Reproduce only what lies between the first line of the material below and the line containing "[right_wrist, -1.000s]", with both of those lines included and every line kept exact.

───── Information supplied

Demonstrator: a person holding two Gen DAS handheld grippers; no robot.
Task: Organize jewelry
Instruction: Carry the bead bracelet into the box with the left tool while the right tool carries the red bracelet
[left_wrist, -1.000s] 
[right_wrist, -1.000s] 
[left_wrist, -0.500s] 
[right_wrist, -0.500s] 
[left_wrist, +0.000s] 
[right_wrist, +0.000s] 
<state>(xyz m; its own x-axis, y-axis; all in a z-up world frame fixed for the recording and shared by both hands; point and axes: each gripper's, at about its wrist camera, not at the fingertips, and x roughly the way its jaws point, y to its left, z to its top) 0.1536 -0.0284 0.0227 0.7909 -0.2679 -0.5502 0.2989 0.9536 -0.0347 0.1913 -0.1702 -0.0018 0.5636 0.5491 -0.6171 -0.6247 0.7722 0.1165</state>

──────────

Finished task:
Demonstrator: a person holding two Gen DAS handheld grippers; no robot.
Task: Organize jewelry
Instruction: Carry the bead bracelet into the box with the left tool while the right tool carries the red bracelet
[left_wrist, -1.000s] 
[right_wrist, -1.000s] 

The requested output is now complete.